Nel giudizio di opposizione a decreto ingiuntivo, ottenuto da una società di vendita al dettaglio a fronte di merce non pagata, l’opponente, al fine di dimostrare gli accordi estintivi intercorsi tra le parti, ricorreva alla prova per testimoniale ed otteneva una pronuncia favorevole in primo grado proprio all’escussione della suddetta prova.
In appello si ribaltava l’esito, dato che la Corte rilevava d’ufficio l’inammissibilità della prova per effetto di quanto statuito dall’art 2725 cc., qualificandosi come di natura contrattuale l’eventuale accordo (transattivo) intercorso tra le parti e quindi da redigere necessariamente in forma scritta.
La questione quindi veniva impugnata in Cassazione, presso cui il convenuto opposto (attore sostanziale rispetto alla domanda), riproponeva la questione, ben dibattuta, relativa alla dedotta ammissibilità della prova testimoniale dei contratti per i quali la forma scritta è richiesta soltanto ad probationem.

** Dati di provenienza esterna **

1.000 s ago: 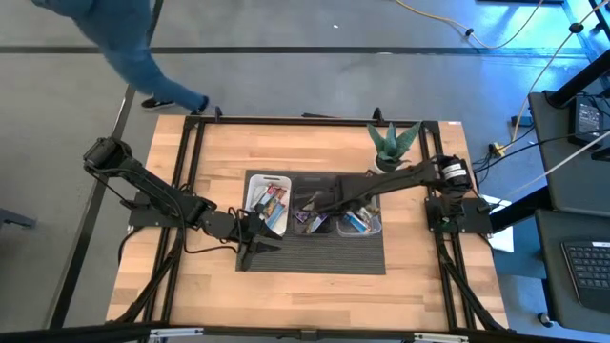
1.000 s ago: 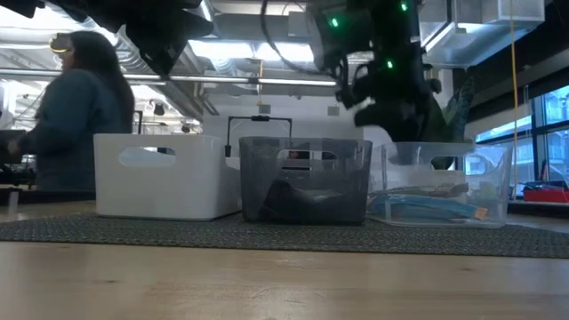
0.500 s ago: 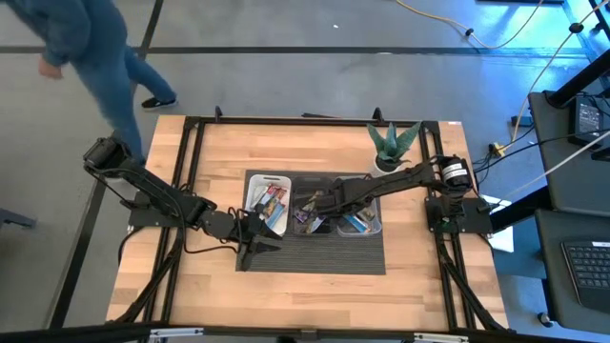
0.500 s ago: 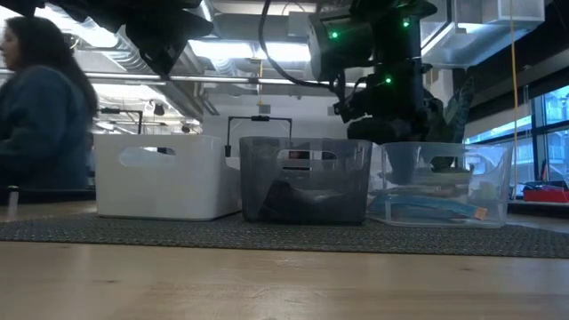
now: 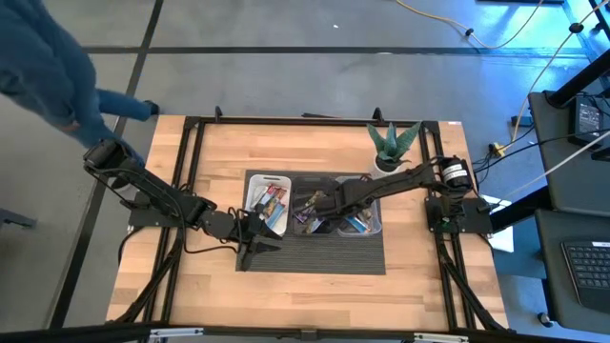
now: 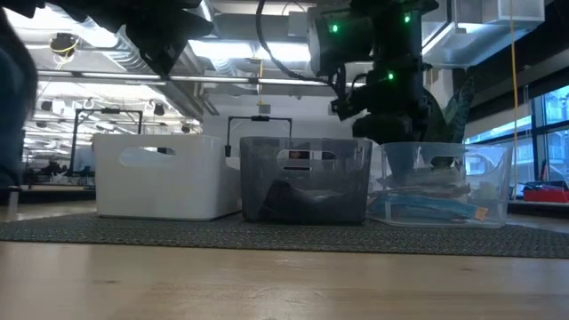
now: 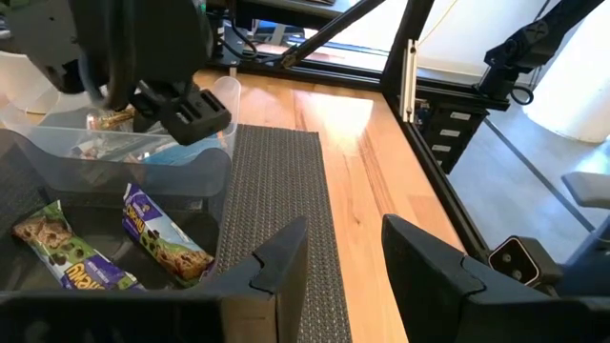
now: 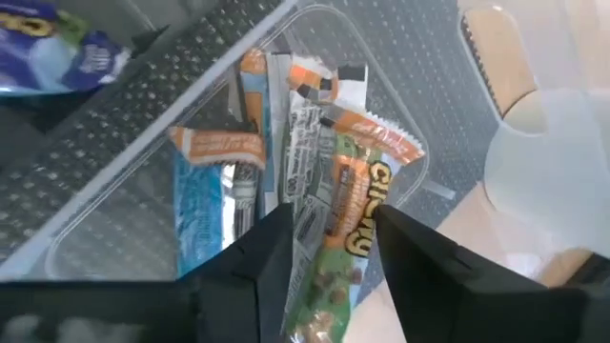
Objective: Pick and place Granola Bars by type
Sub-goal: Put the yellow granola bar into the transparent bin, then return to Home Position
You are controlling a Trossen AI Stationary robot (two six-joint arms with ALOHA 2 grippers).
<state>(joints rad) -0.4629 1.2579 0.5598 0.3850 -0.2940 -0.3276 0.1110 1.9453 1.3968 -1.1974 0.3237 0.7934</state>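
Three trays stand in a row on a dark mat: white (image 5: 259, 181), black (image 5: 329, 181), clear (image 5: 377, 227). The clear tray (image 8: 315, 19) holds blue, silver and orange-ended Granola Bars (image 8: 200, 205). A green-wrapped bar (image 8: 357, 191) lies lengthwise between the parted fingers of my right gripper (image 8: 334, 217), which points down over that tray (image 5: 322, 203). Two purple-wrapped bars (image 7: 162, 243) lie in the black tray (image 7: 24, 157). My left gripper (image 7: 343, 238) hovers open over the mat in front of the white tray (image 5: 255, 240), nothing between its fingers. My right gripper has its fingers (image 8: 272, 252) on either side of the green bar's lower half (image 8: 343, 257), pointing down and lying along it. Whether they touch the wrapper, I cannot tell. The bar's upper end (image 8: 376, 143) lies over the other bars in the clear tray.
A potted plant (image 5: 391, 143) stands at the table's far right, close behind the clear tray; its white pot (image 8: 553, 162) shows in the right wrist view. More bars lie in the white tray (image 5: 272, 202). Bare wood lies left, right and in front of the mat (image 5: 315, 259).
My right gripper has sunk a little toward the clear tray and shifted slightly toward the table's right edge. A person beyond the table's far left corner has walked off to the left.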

La Corte di Cassazione, constatata l’esistenza di pronunce difformi da parte delle sezioni semplici, avocava il caso alle Sezioni Unite civili, anche tenuto conto dell’importanza della questione da dirimere.
Contratto con forma scritta ad probationem e ad substantiam.
Da osservare che in ordine alla prova testimoniale dei contratti, si contrapponevano due orientamenti.
Secondo l’indirizzo prevalente, solo per i contratti con forma scritta ad substantiam vige il regime di rigida inammissibilità della prova per testimoni, salvo che nelle ipotesi tassative di perdita incolpevole del documento; vizio rilevabile d’ufficio in ogni stato e grado.
Per i contratti a forma scritta ad probationem, invece, la prova testimoniale sarebbe inammissibile ma solo in senso stretto, ovvero esclusivamente se rilevata dalla parte interessata entro il termine dell’art. 157 comma 2 cpc, nella prima istanza o difesa successiva al suo configurarsi, “con la conseguenza che la prova ammessa oltre i limiti predetti deve ritenersi altrimenti ritualmente acquisita, in conformità alle regole generali in tema di nullità di carattere relativo riguardanti l’ammissione e l’espletamento della prova in violazione degli artt 2721 e ss c.c.
A tale orientamento si contrapponevano alcune pronunce della Cassazione, secondo cui il regime di inammissibilità non poteva applicarsi diversamente a seconda della natura del contratto, dovendosi ritenere che “quando per legge o per volontà delle parti, sia prevista per un certo contratto la forma scritta ad probationem, la prova testimoniale che abbia ad oggetto, implicitamente od esplicitamente, l’esistenza del medesimo è inammissibile, salvo che non sia volta a dimostrare la perdita incolpevole del documento, così come è inammissibile la connessa prova per presunzioni”.
La soluzione delle Sezioni Unite
Con l’importante pronuncia in commento, le Sezioni Unite dichiarano di aderire al primo indirizzo sopra sintetizzato, ovvero a quello che prevede un criterio distintivo tra contratti ad substantiam ed a probationem.
Questo il principio di diritto.
“L'inammissibilità della prova testimoniale di un contratto che deve essere provato per iscritto, ai sensi dell'art. 2725, comma 1, c. c., attenendo alla tutela processuale di interessi privati, non può essere rilevata d'ufficio, ma deve essere eccepita dalla parte interessata prima dell'ammissione del mezzo istruttorio; qualora, nonostante l'eccezione d'inammissibilità, la prova sia stata egualmente assunta, è onere della parte interessata opporne la nullità secondo le modalità dettate dall'art. 157, comma 2, c.p.c., rimanendo altrimenti la stessa ritualmente acquisita, senza che detta nullità possa più essere fatta valere in sede di impugnazione.”
Ciò sta a significare che la parte che intende opporsi alla istanza di ammissione della prova testimoniale di un contratto con forma scritta ad probationem, se non vorrà che si verifichi la sanatoria del vizio, dovrà
- sollevare l’eccezione secondo le modalità di cui all’art. 157 comma 2 cpc, ovvero nella prima istanza o difesa successiva all’istanza stessa
- riproporre la stessa eccezione in sede di precisazione delle conclusioni;
- dedurre esplicitamente la questione in appello.